まさか異世界の方を巻き込んでしまうとは。
私はこれより招き人殿を見舞ってくる」
「陛下が直々にですか?」
「そうだ、これは王としてというよりは親としてだな」
「しかし」
「長居はせぬ故、これくらいの我儘は通させてくれ」
そう言われてしまえば引き止める事もできなくなる。
陛下の気苦労は痛いほどによく解る。
何故なら同じように頭頂部の毛髪達が散歩に出かけているから。
しかも私よりも少しばかり面積が・・・んっ、んんっ。
そうして見舞にと出かけて行った陛下だが中々戻って来ないのでダルクと様子を見に行く事にした。
陛下には申し訳ないが早急に考えなければならない事があるのだ。
教えられた部屋の前に来た時、怒鳴り声が聞こえ私の体がビクリと飛び上がった。
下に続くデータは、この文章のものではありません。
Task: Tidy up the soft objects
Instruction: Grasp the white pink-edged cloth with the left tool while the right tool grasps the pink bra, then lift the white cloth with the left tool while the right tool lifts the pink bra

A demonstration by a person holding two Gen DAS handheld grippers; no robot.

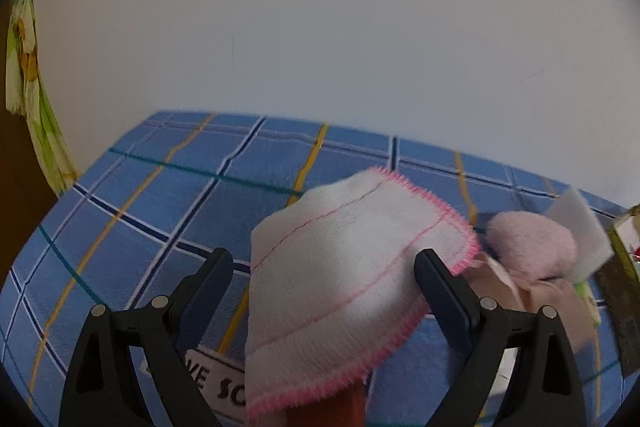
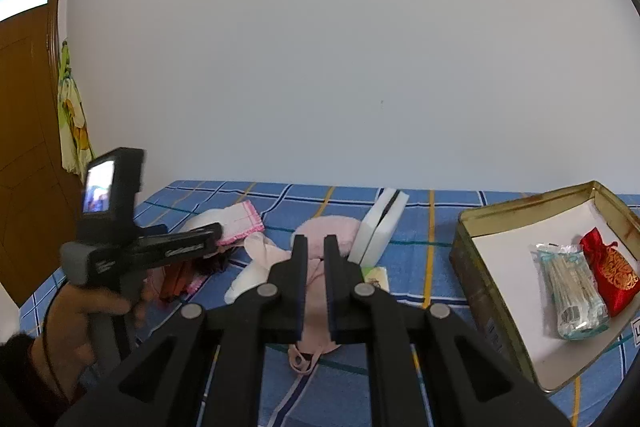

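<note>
White fleece cloth (image 1: 340, 279) with pink stitched edging sits between your left gripper (image 1: 324, 267) fingers, which stand wide apart, draped over something reddish below. Your right gripper (image 2: 316, 247) has fingers nearly together with a narrow gap, nothing between them; pink soft item (image 2: 320, 235) lies just ahead on the blue checked bed cover (image 2: 420, 227). Tin box (image 2: 472, 267) sits to its right.

White wall (image 2: 320, 47), wooden door (image 2: 28, 147), perhaps floral curtain (image 1: 28, 87)
</note>
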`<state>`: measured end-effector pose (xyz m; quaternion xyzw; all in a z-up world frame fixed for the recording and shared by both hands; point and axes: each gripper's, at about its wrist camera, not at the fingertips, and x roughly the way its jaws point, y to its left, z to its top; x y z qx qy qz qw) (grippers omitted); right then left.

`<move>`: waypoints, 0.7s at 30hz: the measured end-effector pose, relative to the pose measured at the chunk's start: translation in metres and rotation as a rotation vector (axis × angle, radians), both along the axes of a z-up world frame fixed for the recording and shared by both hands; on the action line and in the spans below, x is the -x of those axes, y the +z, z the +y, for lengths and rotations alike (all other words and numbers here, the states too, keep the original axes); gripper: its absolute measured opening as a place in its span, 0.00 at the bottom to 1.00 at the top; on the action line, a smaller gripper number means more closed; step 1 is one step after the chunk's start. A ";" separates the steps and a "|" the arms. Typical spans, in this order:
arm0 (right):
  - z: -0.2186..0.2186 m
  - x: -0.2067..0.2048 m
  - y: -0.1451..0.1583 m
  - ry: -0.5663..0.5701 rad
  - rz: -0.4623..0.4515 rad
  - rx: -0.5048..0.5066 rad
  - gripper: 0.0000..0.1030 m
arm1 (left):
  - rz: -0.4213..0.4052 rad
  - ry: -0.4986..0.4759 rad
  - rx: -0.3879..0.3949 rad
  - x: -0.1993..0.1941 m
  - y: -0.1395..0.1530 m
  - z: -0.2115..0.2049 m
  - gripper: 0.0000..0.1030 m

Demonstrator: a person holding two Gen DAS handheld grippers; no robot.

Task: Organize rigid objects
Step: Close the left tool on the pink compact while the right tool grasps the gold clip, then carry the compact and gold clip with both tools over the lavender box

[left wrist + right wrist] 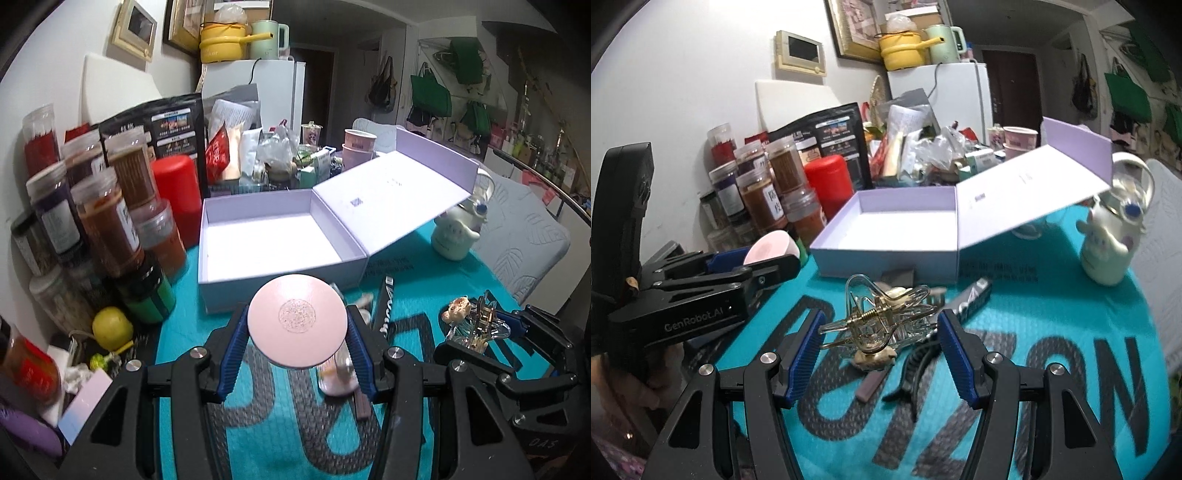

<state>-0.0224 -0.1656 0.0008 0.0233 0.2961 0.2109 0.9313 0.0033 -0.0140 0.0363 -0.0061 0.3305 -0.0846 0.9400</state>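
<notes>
Pink compact (297, 325) clamped in left gripper (297, 347)

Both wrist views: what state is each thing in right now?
Lavender cardboard box: open, empty, lid hinged back.
Round pink compact: clamped in left gripper.
Clear plastic hair claw: between the pads of right gripper.
Black hair claw: lying on teal mat.

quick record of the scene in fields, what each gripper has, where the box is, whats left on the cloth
left gripper: shut on pink round compact, raised above the cloth
right gripper: clear hair claw clip sits between its fingers; contact not clear
box: lavender, lid open to the right, inside empty
surface: teal cloth with dark lettering
left on cloth: black hair clip, small brown bar
beside box: spice jars, red canister
</notes>
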 end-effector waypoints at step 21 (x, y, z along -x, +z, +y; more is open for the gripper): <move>0.012 -0.083 0.041 0.085 -0.069 0.058 0.61 | -0.067 -0.019 -0.051 -0.073 0.033 -0.009 0.49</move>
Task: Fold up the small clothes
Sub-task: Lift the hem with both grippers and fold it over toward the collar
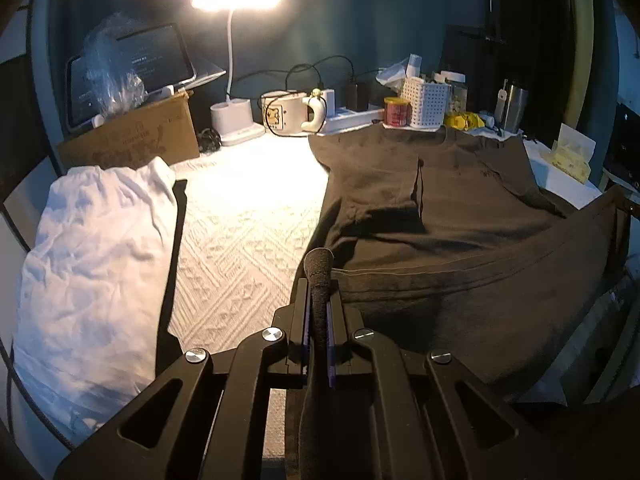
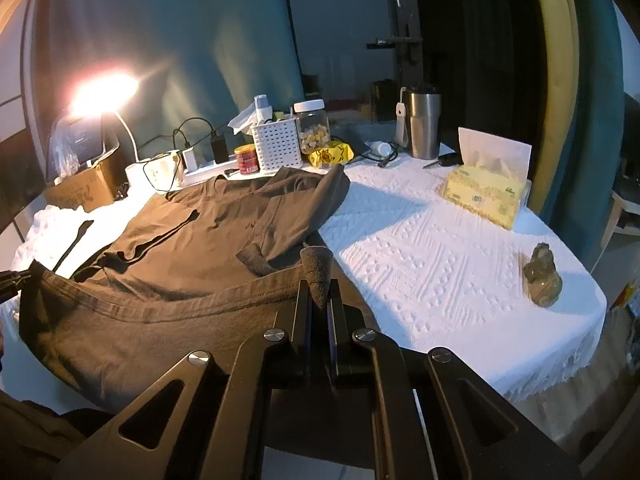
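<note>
On the white-covered bench (image 2: pixel 420 248) the dark T-shirt (image 1: pixel 460 208) lies spread with both sleeves already turned in, and its near hem is pinched at 2 corners. The left claw (image 1: pixel 319 264) is clenched on the hem's left corner, the right claw (image 2: pixel 317 276) on the right corner, cloth bunched between the pads of each. Both claws slant downward toward the bench, side by side, with the hem stretched between them.

My worry is the fold going crooked: if 1 corner travels further than the other, the hem will land skewed across the chest. A thin pinch could also slip out mid-lift. Cluttered things sit close behind the collar, the red tin (image 2: pixel 245 159) and white basket (image 2: pixel 276 148) especially, so an overlong sweep might knock them.
</note>
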`<state>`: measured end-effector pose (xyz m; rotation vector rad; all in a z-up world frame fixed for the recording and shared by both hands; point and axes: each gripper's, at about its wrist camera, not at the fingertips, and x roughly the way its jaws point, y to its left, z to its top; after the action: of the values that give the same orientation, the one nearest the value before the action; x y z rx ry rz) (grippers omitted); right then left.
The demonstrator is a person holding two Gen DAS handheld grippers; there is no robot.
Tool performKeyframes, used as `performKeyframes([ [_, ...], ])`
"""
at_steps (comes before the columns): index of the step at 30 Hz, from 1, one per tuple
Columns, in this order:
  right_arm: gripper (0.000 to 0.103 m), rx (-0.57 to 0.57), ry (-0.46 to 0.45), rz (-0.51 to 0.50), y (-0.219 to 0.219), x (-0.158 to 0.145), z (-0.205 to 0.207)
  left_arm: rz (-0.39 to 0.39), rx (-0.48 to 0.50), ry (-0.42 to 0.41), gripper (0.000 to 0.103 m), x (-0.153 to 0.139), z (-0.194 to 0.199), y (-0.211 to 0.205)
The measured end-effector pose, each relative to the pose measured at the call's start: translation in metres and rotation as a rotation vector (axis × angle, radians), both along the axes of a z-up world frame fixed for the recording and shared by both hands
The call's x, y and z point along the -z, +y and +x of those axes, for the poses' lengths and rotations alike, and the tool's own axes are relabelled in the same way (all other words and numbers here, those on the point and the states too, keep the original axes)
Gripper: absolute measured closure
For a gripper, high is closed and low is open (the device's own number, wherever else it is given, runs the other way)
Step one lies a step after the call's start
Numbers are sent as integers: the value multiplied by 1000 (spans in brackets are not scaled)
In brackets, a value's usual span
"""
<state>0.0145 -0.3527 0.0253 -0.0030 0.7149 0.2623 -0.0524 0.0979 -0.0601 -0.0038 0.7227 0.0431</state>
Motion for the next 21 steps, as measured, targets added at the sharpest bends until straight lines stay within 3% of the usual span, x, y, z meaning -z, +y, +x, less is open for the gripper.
performKeyframes([
  [21,96,24,-48,16,-3,-23,28,22,4,-99,98,-34,36,1],
])
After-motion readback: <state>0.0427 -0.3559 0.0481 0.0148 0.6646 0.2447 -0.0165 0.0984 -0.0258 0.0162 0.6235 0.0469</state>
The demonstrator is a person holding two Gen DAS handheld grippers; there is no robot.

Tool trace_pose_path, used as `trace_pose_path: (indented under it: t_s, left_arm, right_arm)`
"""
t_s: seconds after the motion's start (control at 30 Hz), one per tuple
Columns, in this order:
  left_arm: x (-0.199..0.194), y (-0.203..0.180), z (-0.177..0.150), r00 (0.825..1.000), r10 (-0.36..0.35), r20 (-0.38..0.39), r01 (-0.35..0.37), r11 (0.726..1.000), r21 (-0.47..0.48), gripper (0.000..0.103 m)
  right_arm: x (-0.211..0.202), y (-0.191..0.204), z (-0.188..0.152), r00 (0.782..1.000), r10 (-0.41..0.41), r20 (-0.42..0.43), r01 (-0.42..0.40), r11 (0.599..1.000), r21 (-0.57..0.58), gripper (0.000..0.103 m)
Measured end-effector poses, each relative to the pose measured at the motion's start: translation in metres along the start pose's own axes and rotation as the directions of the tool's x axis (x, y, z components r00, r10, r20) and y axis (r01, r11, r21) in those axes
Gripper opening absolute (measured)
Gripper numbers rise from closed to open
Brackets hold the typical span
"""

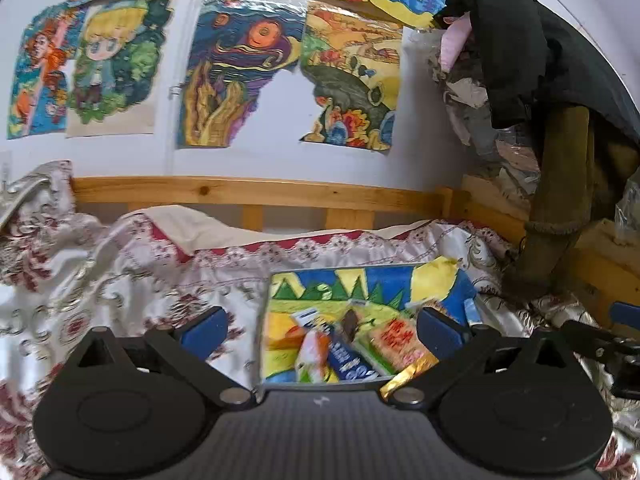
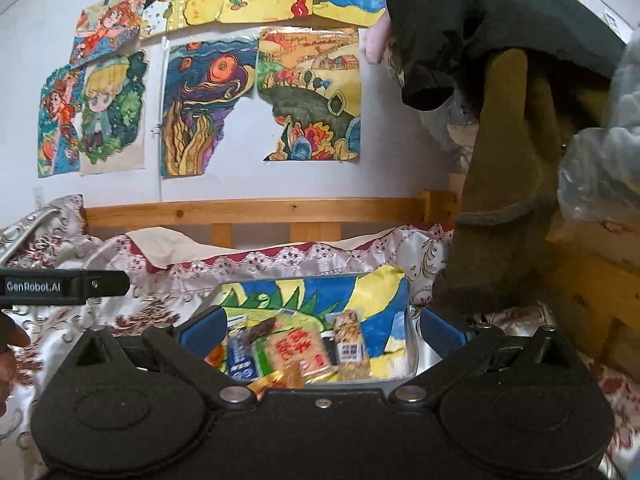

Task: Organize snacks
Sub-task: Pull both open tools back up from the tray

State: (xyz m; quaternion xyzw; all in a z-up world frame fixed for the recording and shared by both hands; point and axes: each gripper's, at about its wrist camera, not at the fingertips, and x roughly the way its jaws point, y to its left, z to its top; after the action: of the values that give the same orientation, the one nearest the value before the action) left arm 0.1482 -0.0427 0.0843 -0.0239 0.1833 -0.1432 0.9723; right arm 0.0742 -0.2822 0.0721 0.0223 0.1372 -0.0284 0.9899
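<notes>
Both grippers wide, seemingly empty, above tray.

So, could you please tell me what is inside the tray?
In the tray: a green-and-red packet, a blue packet, a gold wrapper, a small bar. Anything beneath them is hidden.

A white wall fills the back, papered with bright hand-coloured drawings, some overlapping along the top. Below them runs a pine bed rail with short slats, and a glossy white-and-red floral bedspread lies rumpled across the bed in front of it. Off to the right, dark clothes and an olive garment hang over a wooden frame, with crinkled clear plastic beside them.
</notes>
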Motion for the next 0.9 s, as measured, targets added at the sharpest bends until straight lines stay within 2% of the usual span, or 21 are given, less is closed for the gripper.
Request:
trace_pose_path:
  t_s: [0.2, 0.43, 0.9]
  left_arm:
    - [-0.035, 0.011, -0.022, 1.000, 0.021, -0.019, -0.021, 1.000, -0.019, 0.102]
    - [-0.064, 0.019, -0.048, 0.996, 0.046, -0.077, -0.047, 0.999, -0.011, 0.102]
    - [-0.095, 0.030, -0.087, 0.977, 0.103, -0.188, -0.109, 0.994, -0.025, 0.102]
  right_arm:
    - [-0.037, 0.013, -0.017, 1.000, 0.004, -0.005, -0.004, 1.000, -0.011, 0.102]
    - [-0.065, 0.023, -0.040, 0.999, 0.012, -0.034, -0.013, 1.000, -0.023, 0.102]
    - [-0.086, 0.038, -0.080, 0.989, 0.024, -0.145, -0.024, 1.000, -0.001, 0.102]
たぶん5㎝くらい。
「っざけんじゃねぇぞこのクソガキがぁぁぁぁ!
拉致っといて老婆だから捨て置けとかマジありえねぇ!
そもそもが儂まだ老婆言われるほど年喰ってねぇわぁぁぁ!
なんか用があって呼んだんじゃねぇのか、あぁん?
それともあれか、嫁でも呼んだのかっつーの、くそがぁぁぁぁぁ!
召喚術ってそない誰でもがほいほい使えるもんじゃねぇんじゃねぇの?
誰か止めろよ、無理なら陛下に報告でもしろよ!
暗殺者が紛れてたって護衛は?警備は?どうなってんだよ!
しかもなんで儂が身代わりになっとんじゃい、訳わからーん!
クソガキ王子も護衛も警備も全員再教育した方がいいんじゃね?
もっとも儂がそんな心配する必要もないんじゃけど!
さっさと怪我治して元の世界に帰しやがれぇぇぇぇ!!」
少々、嫌かなり口は悪いが言ってる事はごもっともな事だと思う。
そしてかなりご立腹な様子だ。私が逆の立場だったとしても怒り心頭であろう。
「閣下、陛下と招き人様はお取込み中の御様子。
我々は大人しく政務室で待つ方がよろしいかと」
確かに、今ここで私が入室して場の流れを中断するのはよろしくない気がする。
最初が肝心とも言うし、ここはお二人で気の済むまで対話していただくか。
心の中で陛下にエールを送りそっと踵を返した。
部屋に戻って招き人の今後の処遇や王子への処遇も考えねばならぬ。
また息子の所にも騎獣達の所にも行けないではないか。
(私の休日と自慢の艶々な銀髪を返して欲しいものだ。
陛下もにいい加減ガツンと王子に言って欲しい物だ。
我が弟にしても側近の心得くらい叩きこんでおいて欲しい)
「ぬぉぉぉぉ、サブレを撫でまわしたぁぁぁぁい!」
「閣下。心の声、願望が駄々洩れにございます」
「あ・・・」
コホンッ、私としたことが。
幸い執務室にはダルクしか居ないので良しとしよう。
ダルクとは公爵時代からの付き合いなので気心もしれているし何より信頼できる相手だ。
多少素が出ても問題はない。はずだ。
生真面目なはずのルークがマォに感化されて行く様子を楽しく笑っていただければと思います。
目に留めて頂きありがとうございます。